• [Description of the task]: Out of all the lines below, count those with the word "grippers". Give the number only.

======== Material provided ========

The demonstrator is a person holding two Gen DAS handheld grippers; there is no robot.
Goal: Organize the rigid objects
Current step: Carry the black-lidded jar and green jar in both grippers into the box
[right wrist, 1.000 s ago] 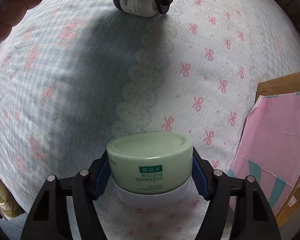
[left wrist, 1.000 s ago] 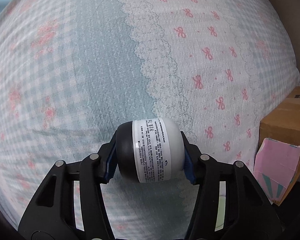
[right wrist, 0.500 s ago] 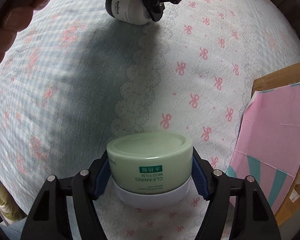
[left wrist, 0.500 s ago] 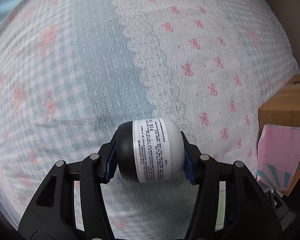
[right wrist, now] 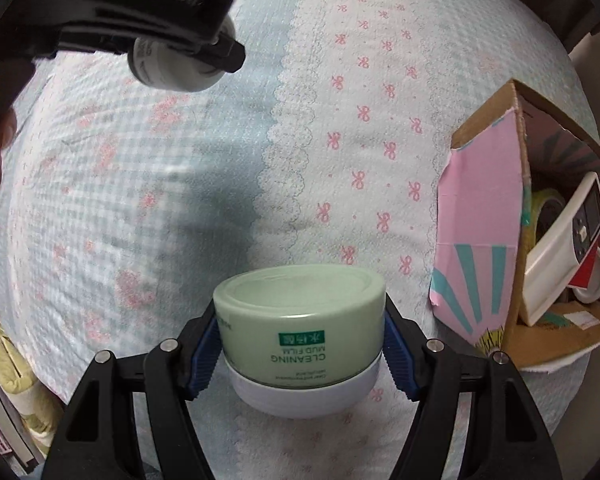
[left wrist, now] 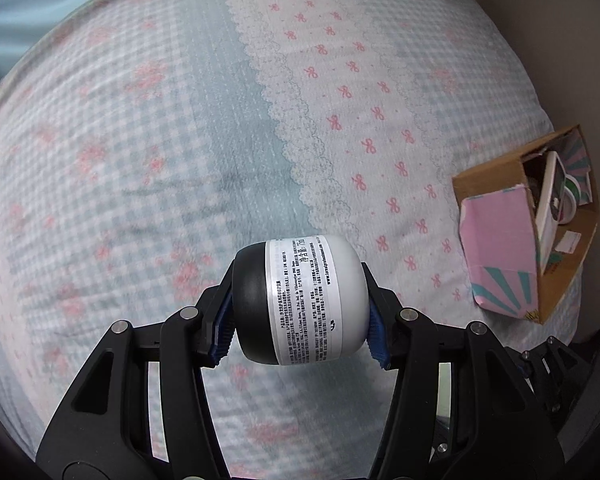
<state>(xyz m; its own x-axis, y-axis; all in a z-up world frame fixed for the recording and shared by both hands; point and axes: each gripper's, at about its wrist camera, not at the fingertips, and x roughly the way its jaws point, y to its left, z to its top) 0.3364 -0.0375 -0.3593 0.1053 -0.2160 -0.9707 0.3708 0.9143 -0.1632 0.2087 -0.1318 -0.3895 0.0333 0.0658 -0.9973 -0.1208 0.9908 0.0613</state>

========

• [Answer to the problem]: 2